For employees it means more jobs — in the short run. Readers will be particularly interested in Rappaport’s answers to three management performance evaluation questions: In each of these cases the stock market predictably penalized the companies’ shares. Even the most persistent advocate of shareholder value understands that without customer value there can be creting shareholder value. It is, however, important to examine briefly the most frequent suggestion on how to align the interests of employees with those of shareholders.
Thus, trying to increase shareholder value includes handling all the difficult choices between investing now to hopefully generate higher cash flow in the future. The fourth and final factor influencing management’s shareholder orientation is the labor market for corporate executives.

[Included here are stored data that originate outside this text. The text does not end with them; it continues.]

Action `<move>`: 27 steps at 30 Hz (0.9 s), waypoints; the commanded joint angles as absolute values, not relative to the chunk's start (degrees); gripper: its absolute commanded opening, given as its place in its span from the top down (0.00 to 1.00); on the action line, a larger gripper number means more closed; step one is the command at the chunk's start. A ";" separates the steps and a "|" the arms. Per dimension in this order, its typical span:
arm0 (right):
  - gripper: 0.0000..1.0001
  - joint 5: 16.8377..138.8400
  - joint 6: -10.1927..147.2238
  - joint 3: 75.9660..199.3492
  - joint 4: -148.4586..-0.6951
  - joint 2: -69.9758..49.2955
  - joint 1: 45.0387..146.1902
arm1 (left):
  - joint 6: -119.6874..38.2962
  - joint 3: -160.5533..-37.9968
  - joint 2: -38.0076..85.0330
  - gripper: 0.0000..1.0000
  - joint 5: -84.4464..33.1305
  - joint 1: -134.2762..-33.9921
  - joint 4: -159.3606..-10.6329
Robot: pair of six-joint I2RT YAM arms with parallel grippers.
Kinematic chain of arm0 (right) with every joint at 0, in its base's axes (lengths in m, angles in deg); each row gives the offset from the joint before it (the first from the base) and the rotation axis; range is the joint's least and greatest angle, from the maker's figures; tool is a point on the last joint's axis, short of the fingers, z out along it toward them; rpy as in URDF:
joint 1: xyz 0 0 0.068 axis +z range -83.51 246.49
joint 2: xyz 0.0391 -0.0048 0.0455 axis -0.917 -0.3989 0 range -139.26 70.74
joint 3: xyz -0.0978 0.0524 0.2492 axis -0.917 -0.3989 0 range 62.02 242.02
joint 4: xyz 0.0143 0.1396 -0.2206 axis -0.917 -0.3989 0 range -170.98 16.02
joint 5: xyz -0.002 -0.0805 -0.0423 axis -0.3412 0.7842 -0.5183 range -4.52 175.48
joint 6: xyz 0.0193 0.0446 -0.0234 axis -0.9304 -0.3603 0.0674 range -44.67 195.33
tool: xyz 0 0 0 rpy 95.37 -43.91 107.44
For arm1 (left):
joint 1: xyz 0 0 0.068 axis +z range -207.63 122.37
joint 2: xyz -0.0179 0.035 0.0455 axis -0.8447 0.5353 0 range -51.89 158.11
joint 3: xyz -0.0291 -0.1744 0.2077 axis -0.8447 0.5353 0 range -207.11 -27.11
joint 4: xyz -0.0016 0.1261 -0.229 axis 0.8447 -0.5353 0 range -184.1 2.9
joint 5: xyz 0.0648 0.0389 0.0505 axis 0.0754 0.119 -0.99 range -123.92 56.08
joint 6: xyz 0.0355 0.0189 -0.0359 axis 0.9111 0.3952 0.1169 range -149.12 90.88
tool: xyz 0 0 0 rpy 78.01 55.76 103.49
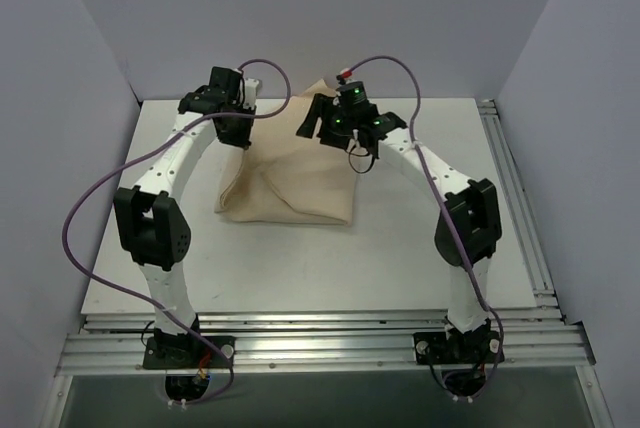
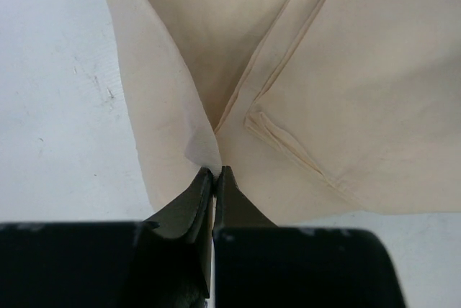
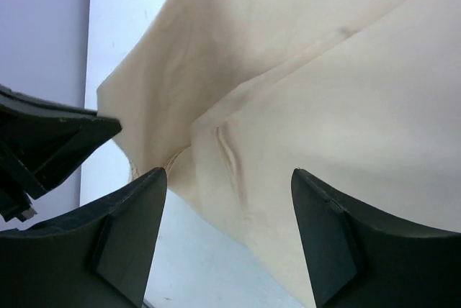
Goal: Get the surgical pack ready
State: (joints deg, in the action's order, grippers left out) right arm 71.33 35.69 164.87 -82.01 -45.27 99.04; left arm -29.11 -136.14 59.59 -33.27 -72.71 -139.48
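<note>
Right end effector stands wide open, both dark fingers rising from the bottom edge, nothing pinched between them. Beyond the gap, the tan cloth fills most of the view, creased, with a stitched hem running across it. White desk shows at its upper left and below its edge. A dark angular part juts in from the left, in front of the lavender wall.
</note>
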 commanded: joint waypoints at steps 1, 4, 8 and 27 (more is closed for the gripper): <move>0.34 72.90 38.42 159.78 -89.79 -39.05 94.45 | -30.70 -141.27 59.11 0.98 -28.22 -73.54 -140.18; 0.34 76.86 39.55 153.02 -92.79 -36.58 90.23 | -31.48 -143.20 59.29 0.98 -24.87 -74.07 -141.24; 0.33 73.36 40.96 145.97 -88.16 -36.66 85.92 | -32.63 -145.31 59.99 0.98 -20.48 -75.12 -142.12; 0.54 58.32 37.80 137.52 -64.84 -46.24 84.86 | -38.96 -154.80 71.06 0.98 -11.95 -88.31 -137.55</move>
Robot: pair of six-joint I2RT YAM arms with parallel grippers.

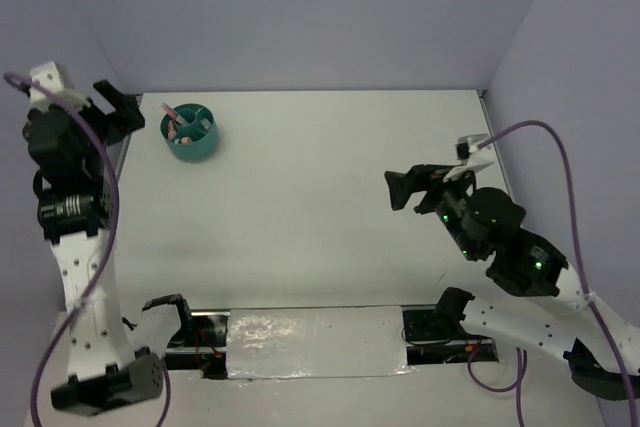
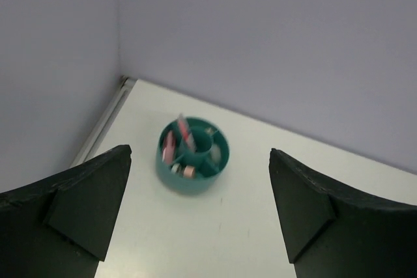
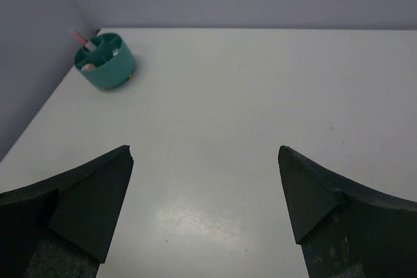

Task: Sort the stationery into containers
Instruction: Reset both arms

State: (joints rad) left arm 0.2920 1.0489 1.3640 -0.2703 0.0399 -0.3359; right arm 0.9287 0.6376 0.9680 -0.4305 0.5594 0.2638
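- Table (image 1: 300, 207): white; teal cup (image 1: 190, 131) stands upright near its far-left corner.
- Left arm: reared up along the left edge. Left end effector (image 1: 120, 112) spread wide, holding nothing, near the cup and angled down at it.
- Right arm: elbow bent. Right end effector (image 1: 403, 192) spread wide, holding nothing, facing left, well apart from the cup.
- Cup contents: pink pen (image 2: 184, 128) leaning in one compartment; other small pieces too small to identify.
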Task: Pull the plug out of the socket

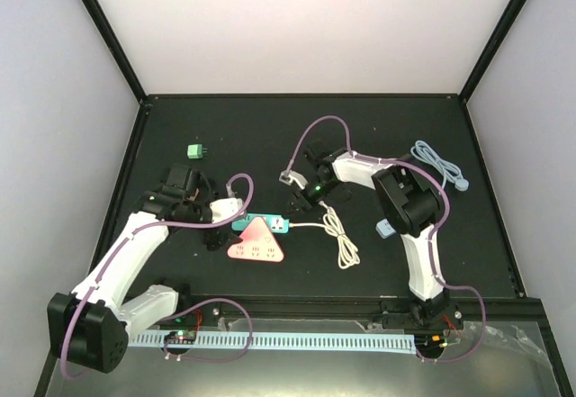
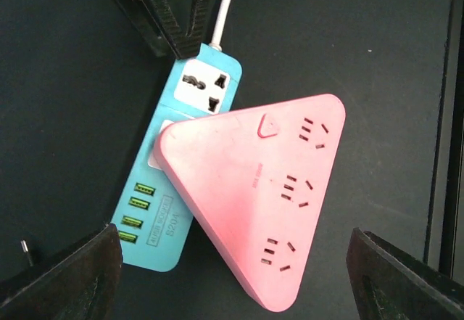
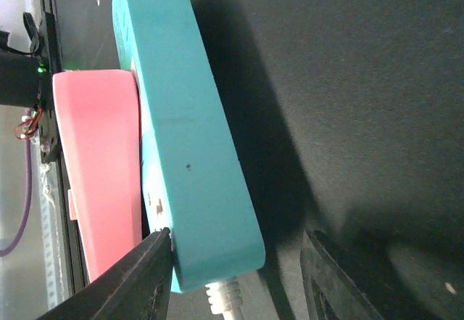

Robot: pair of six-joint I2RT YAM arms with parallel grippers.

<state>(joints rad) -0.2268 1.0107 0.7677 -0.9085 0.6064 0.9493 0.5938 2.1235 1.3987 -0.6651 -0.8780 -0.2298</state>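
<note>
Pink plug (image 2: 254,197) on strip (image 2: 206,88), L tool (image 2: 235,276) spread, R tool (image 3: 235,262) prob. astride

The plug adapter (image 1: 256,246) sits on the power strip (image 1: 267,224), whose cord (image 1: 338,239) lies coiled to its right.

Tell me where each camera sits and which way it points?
Top: above and behind, looking down on the table; the left arm and right arm show.
Left wrist: on the left arm, looking straight down at the pink plug on the teal strip; its jaws' tips fill the bottom corners.
Right wrist: low by the strip's cord end, looking along its side; its jaws frame the bottom edge.
Shared: all three show plug and strip.
</note>
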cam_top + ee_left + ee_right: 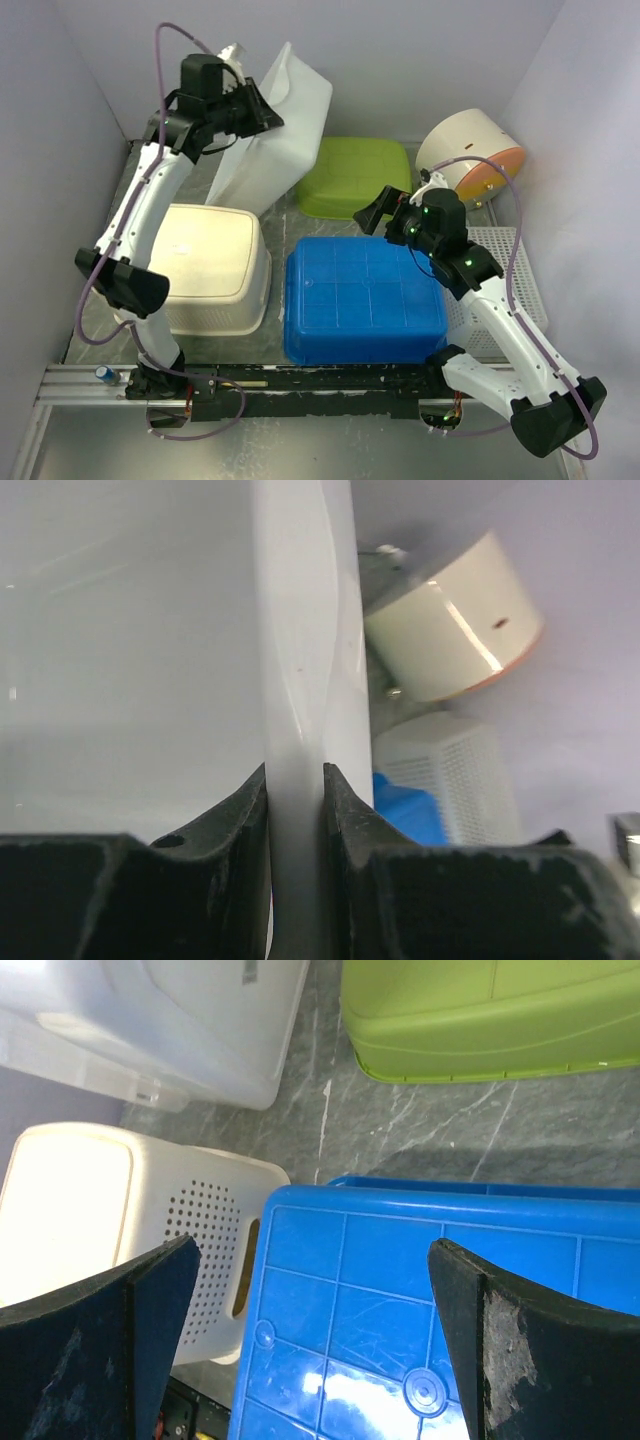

Hence, the main audience is corporate managers but the book is equally useful to anyone on the financial m During the summer InvestingByTheBooks will review some older books that we never got around to writing about although we think they are important.
In Robert Monks and Nell Minow founded LENS, a fund exclusively devoted to investing in “companies with strong underlying values, but whose performance lags due to lack of focus by the management or the board.
Moreover the size of the targets continues to become larger. Refresh and try again. A business creates competitive advantage when the long-term value of its output or sales is greater than its total costs, including its cost of capital. How can employee interests be aligned with shareholder interests in the face of restructuring and layoff announcements that so often trigger increases in the share price?
This book is not yet featured on Listopia. While conflicts between customer value and shareholder interests can be quantified and appropriately resolved by sound shareholder value analysis, conflicts between employee and shareholder interests pose a substantially more difficult challenge. Creating Shareholder Value presents not just the basic principles and theoretical underpinnings of its subject matter but also their application through numerous well-chosen and up-to-date real-world examples.
After a decade of downsizings frequently blamed on shareholder value decision making, this book presents a new and indepth assessment of the rationale for shareholder value. Eric Connerly rated it really liked it Apr 28, The question here is whether these measures are linked reliably to the market price of the company’s shares.
Now, in this substantially revised and updated edition of his business classic, Creating Shareholder Value, Alfred Rappaport provides managers and investors with the practical None of them have the democratic freedom as shareholders do to buy or sell their shares. Managers compete for positions both within and outside of the firm. Some downsizing decisions are predicated on reporting better short-term earnings rather than focusing on the longer term position of the business.
This view further recognizes that a company’s long-term destiny depends on a financial relationship with each stakeholder that has an interest in the company. Rappaport starts the book explaining that objections to using a Discounted Cash Flow model do not hold.
Creating Shareholder Value: A Guide for Managers and Investors – Alfred Rappaport – Google Books
Second, there are workers’ compensation insurance premiums paid by the employer, which are affected by accident rates. President, Baxter International, Inc Dr. Books by Alfred Rappaport. Brilliant and incisive, this is the one book that should be required reading for managers and investors who want to stay on the cutting edge of success in a highly competitive cretaing economy. When we realize that shareholders are not “them” but crdating “us,” the case for shareholder value becomes even more compelling.
The threat of takeover is an essential means of constraining corporate managers who might choose to pursue personal goals at the expense of shareholders.
Customers demand high-quality products and services at competitive prices. The risk premium for a security is the product of the market risk premium times the individual security’s systematic risk, as measured by its beta coefficient.